Taliban mağlup edilemedi, muhtemelen edilemeyecek

ABD başkanının Afganistan’a ek asker gönderileceğini açıklamasının üzerinden sadece bir hafta geçmesine rağmen Alaska’daki ordu mensupları bölgeye gitmek için hazırlıklarına başladılar. 4. Tugay Savaş Timine bağlı 25. Piyade Tümeni, toplamda gönderilecek 4.000 askerin, en az 1.000 tanesini kendi bünyesinden seçmek için talimat aldı.

Askerler görev için hazırlanmaya başladı ancak, ABD’nin elde etmek istediği sonuç için belirlenmiş bir planı hala yok. Pentagon’daki savunma yetkililerinden Başkan'ın açıkladığı planı “Yürürlüğe almak için hazırlıklı değiliz” ve “Planın kritik noktaları hala oluşturulmaya çalışılıyor” açıklamaları geliyor. Bu sırada, Taliban sözcüsü Zabihullah Mücahid, Trump’ın açıkladığı plana cevap olarak, Başkan’dan askerlerini eve geri götürmesini istedi, “Taliban yenilemez” diye de ekledi.

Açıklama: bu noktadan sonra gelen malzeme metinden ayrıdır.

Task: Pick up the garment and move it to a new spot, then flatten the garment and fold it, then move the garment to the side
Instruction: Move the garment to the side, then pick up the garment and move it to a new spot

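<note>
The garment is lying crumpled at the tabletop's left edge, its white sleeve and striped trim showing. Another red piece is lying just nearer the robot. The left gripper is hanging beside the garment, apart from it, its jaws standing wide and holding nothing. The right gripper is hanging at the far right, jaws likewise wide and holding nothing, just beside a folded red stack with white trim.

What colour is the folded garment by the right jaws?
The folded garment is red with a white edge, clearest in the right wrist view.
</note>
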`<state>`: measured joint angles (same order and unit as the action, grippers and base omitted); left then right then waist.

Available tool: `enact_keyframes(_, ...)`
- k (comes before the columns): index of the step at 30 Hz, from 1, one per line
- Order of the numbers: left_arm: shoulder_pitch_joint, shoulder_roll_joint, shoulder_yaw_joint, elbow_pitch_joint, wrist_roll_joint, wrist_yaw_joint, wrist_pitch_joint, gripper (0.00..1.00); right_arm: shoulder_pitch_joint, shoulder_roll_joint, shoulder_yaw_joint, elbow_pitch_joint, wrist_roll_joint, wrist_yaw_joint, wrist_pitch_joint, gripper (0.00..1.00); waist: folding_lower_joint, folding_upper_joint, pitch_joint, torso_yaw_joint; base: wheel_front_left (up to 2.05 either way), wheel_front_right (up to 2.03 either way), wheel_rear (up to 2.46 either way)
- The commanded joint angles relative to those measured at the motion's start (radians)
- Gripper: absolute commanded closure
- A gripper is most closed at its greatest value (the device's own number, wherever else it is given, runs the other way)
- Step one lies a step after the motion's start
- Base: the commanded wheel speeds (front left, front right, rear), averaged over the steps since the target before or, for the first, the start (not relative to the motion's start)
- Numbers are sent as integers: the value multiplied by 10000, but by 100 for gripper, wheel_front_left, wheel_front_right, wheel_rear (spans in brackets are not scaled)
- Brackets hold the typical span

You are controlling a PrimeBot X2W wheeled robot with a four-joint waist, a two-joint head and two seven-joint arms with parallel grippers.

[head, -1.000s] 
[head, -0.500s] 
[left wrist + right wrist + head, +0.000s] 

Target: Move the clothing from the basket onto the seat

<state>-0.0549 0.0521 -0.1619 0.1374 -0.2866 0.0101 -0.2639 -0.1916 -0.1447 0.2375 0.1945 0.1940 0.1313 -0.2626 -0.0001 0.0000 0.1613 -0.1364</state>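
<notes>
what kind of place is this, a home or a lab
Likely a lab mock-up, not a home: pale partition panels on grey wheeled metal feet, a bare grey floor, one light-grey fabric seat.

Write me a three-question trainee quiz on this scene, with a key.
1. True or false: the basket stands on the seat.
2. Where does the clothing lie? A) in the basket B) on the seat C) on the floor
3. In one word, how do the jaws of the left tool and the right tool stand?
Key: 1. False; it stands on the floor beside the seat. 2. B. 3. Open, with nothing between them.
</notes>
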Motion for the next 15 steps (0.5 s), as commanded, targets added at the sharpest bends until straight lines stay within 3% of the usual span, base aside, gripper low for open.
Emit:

Taliban’ın açıklaması biraz fazla cesur ancak söz konusu Afganistan’ın Tahrik-i Taliban’ı olunca açıklamanın doğru olma olasılığı bir hayli artıyor. Bu senenin Mart ayında Taliban tarafından ülkenin yüzde kaçını kontrol ettiğini gösteren bir rapor yayınlandı. Bu rapora göre Afganistan genelinde 211 bölge ya tamamen ya da kısmi olarak Taliban’ın kontrolünde bulunmaktadır. Taliban’ın yayınladığı rapor, Afganistan’ın Yeniden İnşası Programı Özel Baş Müfettişliği (SIGAR) tarafından yayınlanan raporla büyük oranda paralellik gösteriyor zira SIGAR’a göre ya tamamen ya da kısmi olarak Taliban kontrolünde bulunan bölge sayısı 171 olarak tahmin ediliyor. Her iki şekilde de, 16 senedir devam eden ABD işgali ve yaklaşık 840.7 milyar dolar harcamadan sonra Taliban hala mağlup edilemedi ve muhtemelen de edilemeyecek.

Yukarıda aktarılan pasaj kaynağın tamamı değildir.